## Work instructions
Copy out exactly the stretch of the listing below that begins at the line containing "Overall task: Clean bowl" and ends at the line containing "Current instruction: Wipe", and copy nothing outside it.

——

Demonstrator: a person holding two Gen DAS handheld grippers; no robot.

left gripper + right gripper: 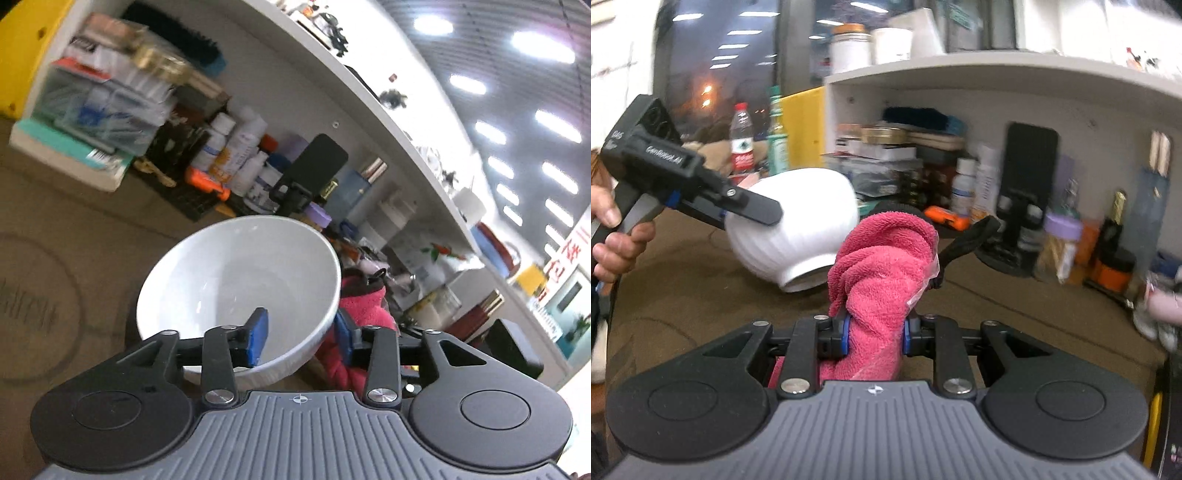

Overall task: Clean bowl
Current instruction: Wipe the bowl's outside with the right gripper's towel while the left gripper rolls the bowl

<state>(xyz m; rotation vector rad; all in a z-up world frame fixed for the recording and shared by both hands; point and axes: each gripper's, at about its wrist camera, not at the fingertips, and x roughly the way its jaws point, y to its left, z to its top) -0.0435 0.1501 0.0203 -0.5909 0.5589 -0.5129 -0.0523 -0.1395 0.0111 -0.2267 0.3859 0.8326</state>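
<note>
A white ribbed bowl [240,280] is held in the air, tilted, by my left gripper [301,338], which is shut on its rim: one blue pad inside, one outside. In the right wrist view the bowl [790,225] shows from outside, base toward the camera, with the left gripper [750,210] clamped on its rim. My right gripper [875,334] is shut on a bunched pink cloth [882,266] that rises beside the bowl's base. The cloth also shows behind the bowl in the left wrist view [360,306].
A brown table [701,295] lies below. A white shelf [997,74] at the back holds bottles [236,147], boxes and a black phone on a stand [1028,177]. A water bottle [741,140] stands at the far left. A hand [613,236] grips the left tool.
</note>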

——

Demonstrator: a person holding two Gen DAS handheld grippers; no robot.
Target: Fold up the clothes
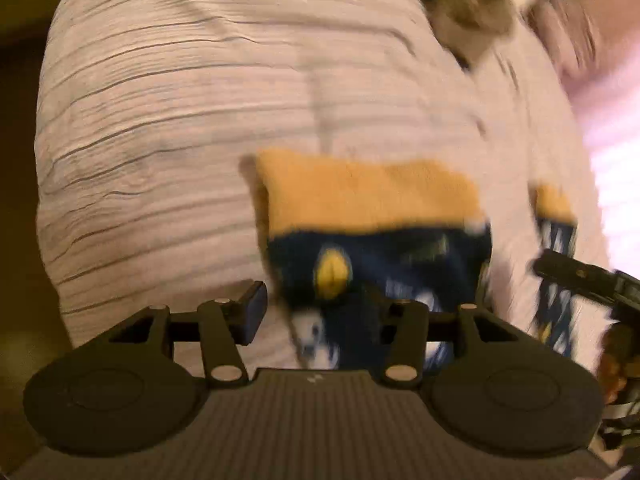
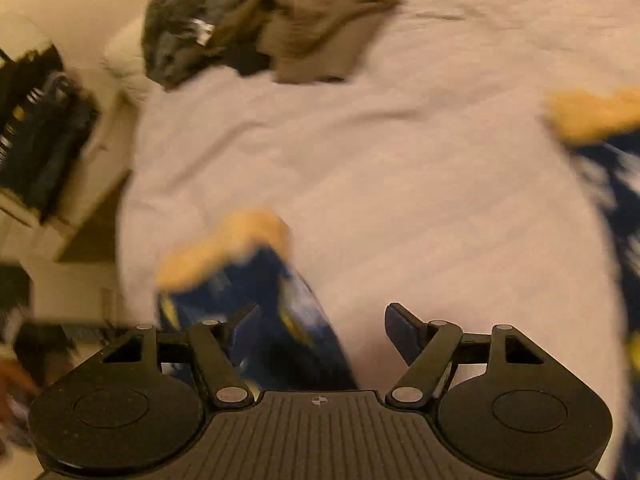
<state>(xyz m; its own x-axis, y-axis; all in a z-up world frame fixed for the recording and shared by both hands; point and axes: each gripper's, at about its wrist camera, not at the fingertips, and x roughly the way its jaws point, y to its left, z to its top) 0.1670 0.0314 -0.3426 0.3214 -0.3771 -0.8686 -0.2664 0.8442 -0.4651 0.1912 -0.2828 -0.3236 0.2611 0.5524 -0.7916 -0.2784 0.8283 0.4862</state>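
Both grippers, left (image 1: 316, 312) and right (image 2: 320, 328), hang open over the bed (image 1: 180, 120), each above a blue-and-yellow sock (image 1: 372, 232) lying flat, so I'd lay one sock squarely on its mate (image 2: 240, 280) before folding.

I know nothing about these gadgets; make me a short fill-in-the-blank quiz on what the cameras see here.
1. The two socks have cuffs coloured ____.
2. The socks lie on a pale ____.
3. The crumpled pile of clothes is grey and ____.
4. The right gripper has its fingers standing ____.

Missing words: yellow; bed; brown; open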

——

## Solved exercise
Overall task: Clean bowl
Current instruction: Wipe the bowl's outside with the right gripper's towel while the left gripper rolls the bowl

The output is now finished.